Dremel is widely used at Google — from search to ads, from youtube to gmail — so there’s great emphasis on continuously making Dremel better. BigQuery users get the benefit of continuous improvements in performance, durability, efficiency and scalability, without downtime and upgrades associated with traditional technologies.
Colossus: Distributed Storage
BigQuery relies on Colossus, Google’s latest generation distributed file system. Each Google datacenter has its own Colossus cluster, and each Colossus cluster has enough disks to give every BigQuery user thousands of dedicated disks at a time. Colossus also handles replication, recovery (when disks crash) and distributed management (so there is no single point of failure). Colossus is fast enough to allow BigQuery to provide similar performance to many in-memory databases, but leveraging much cheaper yet highly parallelized, scalable, durable and performant infrastructure.
BigQuery leverages the ColumnIO columnar storage format and compression algorithm to store data in Colossus in the most optimal way for reading large amounts of structured data.Colossus allows BigQuery users to scale to dozens of Petabytes in storage seamlessly, without paying the penalty of attaching much more expensive compute resources — typical with most traditional databases.
To give you thousands of CPU cores dedicated to processing your task, BigQuery takes advantage of Borg, Google’s large-scale cluster management system. Borg clusters run on dozens of thousands of machines and hundreds of thousands of cores, so your query which used 3300 CPUs only used a fraction of the capacity reserved for BigQuery, and BigQuery’s capacity is only a fraction of the capacity of a Borg cluster.
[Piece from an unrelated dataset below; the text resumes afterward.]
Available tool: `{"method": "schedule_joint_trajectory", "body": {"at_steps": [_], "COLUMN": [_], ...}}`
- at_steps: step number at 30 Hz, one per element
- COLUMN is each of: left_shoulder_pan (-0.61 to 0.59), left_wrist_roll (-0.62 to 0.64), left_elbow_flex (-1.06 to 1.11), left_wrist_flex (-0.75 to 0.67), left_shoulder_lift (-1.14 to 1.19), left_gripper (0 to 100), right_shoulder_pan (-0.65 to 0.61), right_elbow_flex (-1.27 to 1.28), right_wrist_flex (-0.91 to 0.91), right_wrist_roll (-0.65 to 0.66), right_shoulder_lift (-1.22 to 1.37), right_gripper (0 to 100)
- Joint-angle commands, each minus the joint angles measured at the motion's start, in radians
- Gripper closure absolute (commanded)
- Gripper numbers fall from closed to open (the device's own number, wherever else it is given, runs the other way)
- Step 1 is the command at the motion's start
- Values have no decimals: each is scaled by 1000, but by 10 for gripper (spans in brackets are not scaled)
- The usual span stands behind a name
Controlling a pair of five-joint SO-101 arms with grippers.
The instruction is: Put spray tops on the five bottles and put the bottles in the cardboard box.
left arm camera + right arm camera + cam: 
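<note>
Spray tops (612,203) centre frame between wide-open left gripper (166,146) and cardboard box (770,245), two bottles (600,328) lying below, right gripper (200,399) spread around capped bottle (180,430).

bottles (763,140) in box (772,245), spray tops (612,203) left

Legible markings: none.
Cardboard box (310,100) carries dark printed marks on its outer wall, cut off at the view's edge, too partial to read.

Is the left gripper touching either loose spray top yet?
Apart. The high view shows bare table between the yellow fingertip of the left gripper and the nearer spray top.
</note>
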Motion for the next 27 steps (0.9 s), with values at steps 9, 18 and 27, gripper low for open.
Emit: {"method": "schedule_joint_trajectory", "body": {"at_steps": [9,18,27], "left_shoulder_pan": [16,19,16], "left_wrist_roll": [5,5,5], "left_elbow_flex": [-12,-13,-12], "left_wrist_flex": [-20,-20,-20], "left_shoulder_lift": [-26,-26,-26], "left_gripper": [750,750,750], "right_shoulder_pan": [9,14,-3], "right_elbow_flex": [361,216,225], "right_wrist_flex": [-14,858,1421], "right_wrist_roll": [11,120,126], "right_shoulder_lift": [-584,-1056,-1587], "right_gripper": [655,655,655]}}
Borg assigns server resources to jobs; the job in this case is the Dremel cluster.
Machines crash, power supplies fail, network switches die, and a myriad of other problems can occur while running a large production datacenter. Borg routes around it, and the software layer is abstracted. At Google-scale, thousands of servers will fail every single day, and Borg protects us from these failures. Someone unplugs a rack in the datacenter in the middle of running your query, and you’ll never notice the difference.
Jupiter: The Network
Besides obvious needs for resource coordination and compute resources, Big Data workloads are often throttled by networking throughput. Google’s Jupiter network can deliver 1 Petabit/sec of total bisection bandwidth, allowing us to efficiently and quickly distribute large workloads.
Jupiter networking infrastructure might be the single biggest differentiator in Google Cloud Platform. It provides enough bandwidth to allow 100,000 machines to communicate with any other machine at 10 Gbs. The networking bandwidth needed to run our query would use less than 0.1% of the total capacity of the system. This full-duplex bandwidth means that locality within the cluster is not important. If every machine can talk to every other machine at 10 Gbps, racks don’t matter.
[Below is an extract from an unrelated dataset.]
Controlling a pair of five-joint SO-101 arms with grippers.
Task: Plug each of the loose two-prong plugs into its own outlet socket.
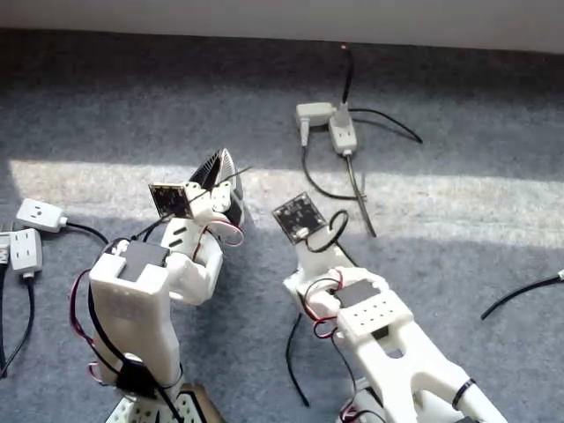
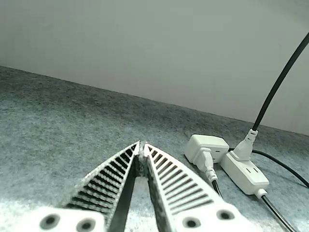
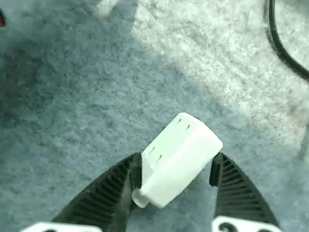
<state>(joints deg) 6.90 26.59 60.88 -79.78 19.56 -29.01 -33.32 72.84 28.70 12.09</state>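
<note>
Grey carpeted counter (image 1: pixel 458 106) seen from above, with a pale wall (image 1: pixel 282 16) along its far edge and a band of sunlight crossing the middle. Two white arms side by side at the near edge, both pointing toward the wall.

Left claw (image 2: pixel 141 151) clenched on nothing, tips meeting, held just above the carpet. Open carpet ahead of it up to the wall. Off to one side of it, near the wall, a white cube outlet (image 2: pixel 206 147) with a white plug (image 2: pixel 207 163) seated in its face. Just beside the cube, a longer white outlet (image 2: pixel 244 170) with a black cord (image 2: pixel 280 87) rising from its far end.

Right claw (image 3: pixel 176 162) grasping a white socket block (image 3: pixel 179 152), one finger on each side, slot pairs facing up, the block tilted above the carpet. Bare carpet all around it, half shaded, half sunlit, with a black cable (image 3: pixel 277 41) curving well apart toward one corner.

At the counter's left edge, two more white outlets: an upper outlet (image 1: pixel 40 214) trailing a dark cord toward the left arm, and a lower outlet (image 1: pixel 25 249) just beside it. At the right edge, a thin black lead (image 1: pixel 520 295) lying in open carpet, well clear of both arms.
</note>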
Traditional approaches to separation of storage and compute include keeping data in an object store like Google Cloud Storage or AWS S3 and loading that data on-demand to VMs. This approach is often more efficient than co-tenant architectures like HDFS, but is subject to local VM and object storage throughput limits. Jupiter allows us to bypass this process entirely and read terabytes of data in seconds directly from storage, for every SQL query.
BigQuery: The Service
In the end, these low level infrastructure components are combined with several dozen high-level technologies, APIs, and services — like Bigtable, Spanner, and Stubby — to make one transparent and powerful analytics database — BigQuery.
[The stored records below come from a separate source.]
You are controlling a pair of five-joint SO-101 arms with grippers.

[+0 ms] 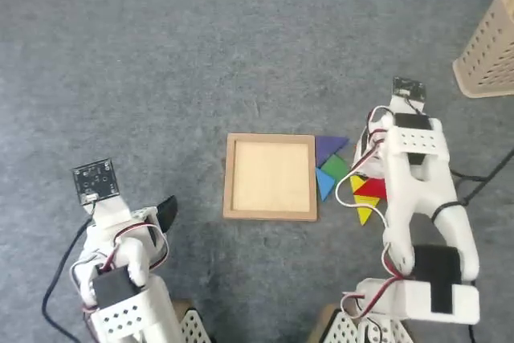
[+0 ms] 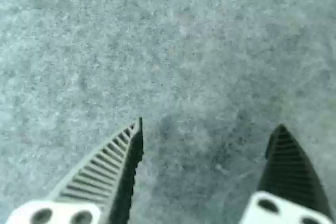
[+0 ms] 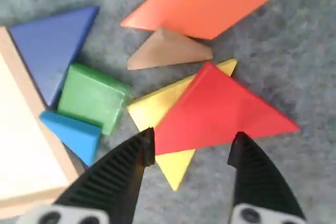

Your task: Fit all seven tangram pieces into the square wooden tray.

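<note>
Left gripper [image 2: 210, 124]: jaws wide, over grey carpet [image 2: 157, 40]. Square wooden tray [image 1: 271, 176] mid-table. Tangram pieces [image 1: 345, 178] clustered just right of tray. Right gripper [image 3: 194, 132]: jaws wide above red triangle [image 3: 215, 108], which overlaps yellow triangle [image 3: 149, 109], long edge toward fingers.

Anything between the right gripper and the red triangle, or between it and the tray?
Nothing blocks the right gripper, open over the red triangle. Toward the tray, the green square and small blue triangle lie along its rim, so lifting over them looks safest.

red triangle [image 3: 220, 111], yellow triangle [image 3: 173, 167], green square [image 3: 92, 97], orange parallelogram [image 3: 197, 8], grey carpet [image 3: 307, 51].
</note>
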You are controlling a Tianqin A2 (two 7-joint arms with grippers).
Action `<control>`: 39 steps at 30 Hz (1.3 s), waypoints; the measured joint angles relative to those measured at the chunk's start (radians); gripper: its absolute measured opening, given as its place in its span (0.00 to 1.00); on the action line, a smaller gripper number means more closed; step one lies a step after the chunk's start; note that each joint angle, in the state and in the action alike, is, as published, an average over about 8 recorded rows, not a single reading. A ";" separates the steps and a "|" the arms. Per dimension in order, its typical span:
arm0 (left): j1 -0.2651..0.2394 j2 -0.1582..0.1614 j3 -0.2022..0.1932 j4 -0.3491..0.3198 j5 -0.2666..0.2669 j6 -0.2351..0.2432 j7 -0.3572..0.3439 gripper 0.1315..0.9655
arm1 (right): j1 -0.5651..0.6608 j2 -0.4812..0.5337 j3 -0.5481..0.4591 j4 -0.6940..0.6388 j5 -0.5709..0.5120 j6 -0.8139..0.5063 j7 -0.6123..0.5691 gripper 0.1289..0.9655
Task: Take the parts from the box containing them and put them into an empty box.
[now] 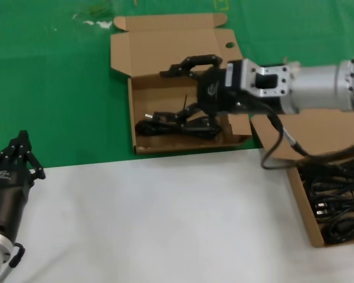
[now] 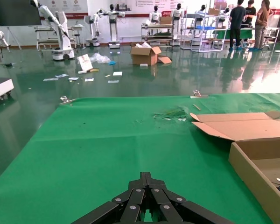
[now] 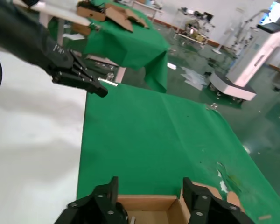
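The wide box with a round-holed flap [image 1: 133,100] lies open on the green cloth, and one black cable bundle [image 1: 176,127] rests on its floor near the front wall. My right gripper [image 1: 160,94] hangs open over this box, its lower finger close above the cable and nothing held between the fingers. From the right wrist, the open right gripper [image 3: 149,184] frames the box's far wall [image 3: 147,204]. At the right edge, the plain box [image 1: 300,197] holds several black cables [image 1: 339,206]. My left gripper [image 1: 22,137] is parked at the lower left, shut and empty, as the shut left gripper [image 2: 147,176] in its own view confirms.
Green cloth [image 1: 53,88] covers the far half of the table and a white surface [image 1: 165,218] the near half. The wide box's lid [image 1: 165,47] lies folded back behind it. My right arm [image 1: 318,88] spans across above the plain box's lid.
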 joint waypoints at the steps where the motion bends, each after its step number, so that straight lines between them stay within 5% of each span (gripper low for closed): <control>1: 0.000 0.000 0.000 0.000 0.000 0.000 0.000 0.01 | -0.012 0.009 0.005 0.021 0.004 0.003 0.014 0.34; 10: 0.000 0.000 0.000 0.000 0.000 0.000 0.000 0.03 | -0.058 0.025 0.025 0.074 0.017 0.033 0.046 0.57; 24: 0.000 0.000 0.000 0.000 0.000 0.000 0.000 0.22 | -0.204 -0.006 0.096 0.132 0.062 0.197 0.057 0.89; 31: 0.000 0.000 0.000 0.000 0.000 0.000 0.000 0.29 | -0.288 -0.023 0.137 0.166 0.088 0.292 0.065 0.93; 39: 0.000 0.000 0.000 0.000 0.000 0.000 0.000 0.53 | -0.383 -0.043 0.183 0.203 0.118 0.399 0.073 0.99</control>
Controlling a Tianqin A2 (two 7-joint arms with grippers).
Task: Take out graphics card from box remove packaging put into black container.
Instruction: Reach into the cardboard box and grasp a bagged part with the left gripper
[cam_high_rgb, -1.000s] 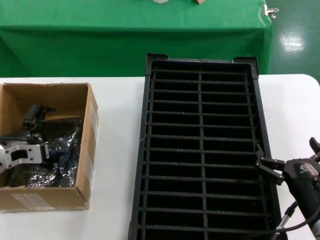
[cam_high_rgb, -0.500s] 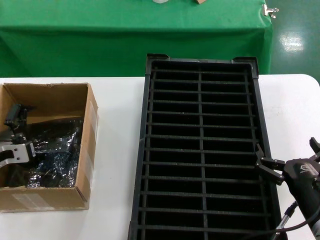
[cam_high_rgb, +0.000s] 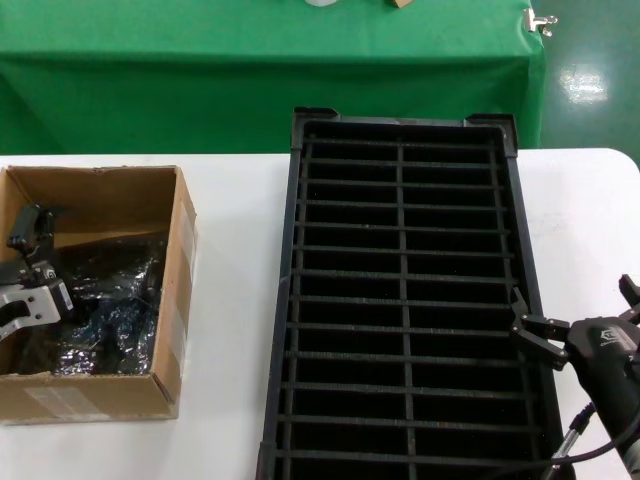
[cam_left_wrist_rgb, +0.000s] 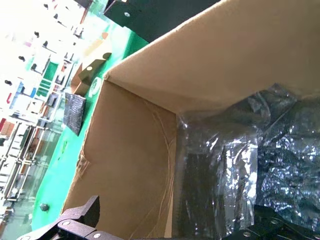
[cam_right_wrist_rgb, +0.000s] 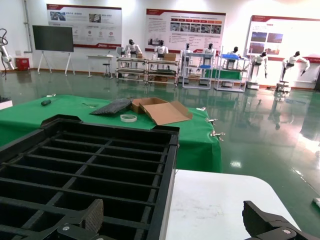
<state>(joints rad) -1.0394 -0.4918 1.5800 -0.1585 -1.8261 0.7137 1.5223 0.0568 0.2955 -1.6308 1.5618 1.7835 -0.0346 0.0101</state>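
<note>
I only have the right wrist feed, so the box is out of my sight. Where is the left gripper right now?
Observer: The left gripper is inside the cardboard box, near its left wall, jaws open.
Operator: Anything in its grip?
Observer: No. The left wrist view shows crinkly silvery bags ahead of it, with nothing between the fingers.
Operator: Any card in the far slots of the tray?
Observer: No. In the head view every slot of the black tray is empty.
</note>
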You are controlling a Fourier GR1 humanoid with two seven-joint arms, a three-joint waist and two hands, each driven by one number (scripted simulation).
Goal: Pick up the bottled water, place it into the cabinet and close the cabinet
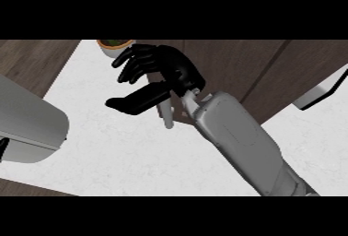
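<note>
Your right hand (159,69), black and mounted on a long grey forearm (234,138) that comes up from the lower right edge of the head view, sits over the boundary between the white speckled counter top (136,147) and the dark brown wood-grain cabinet front (238,64) that fills the upper right. Its fingers (132,64) are spread and gently bent, pointing toward the upper left, with the thumb (136,99) jutting out to the left below them; they close on nothing you can see, so treat the hand as open. Just under the thumb and beside the wrist, a slim pale grey handle-like bar (167,115) runs down the view, touching or nearly touching the hand; you cannot tell which. At the top edge, just above the fingertips, a small round pot with a tan rim and dark green inside (114,44) peeks in, partly hidden by the fingers. The bottled water does not show anywhere in this view, so its place cannot be told. A large rounded light grey shape (27,124) fills the left edge; whether it is your left arm is unclear. A white panel with a dark edge (325,90) enters at the right.
</note>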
The ultimate value of BigQuery is not in the fact that it gives you incredible computing scale, it’s that you are able to leverage this scale for your everyday SQL queries, without ever so much as thinking about software, virtual machines, networks and disks. BigQuery is truly a Serverless database, and BigQuery’s simplicity allows customers with dozens of Petabytes to have a nearly identical experience as its free tier customers.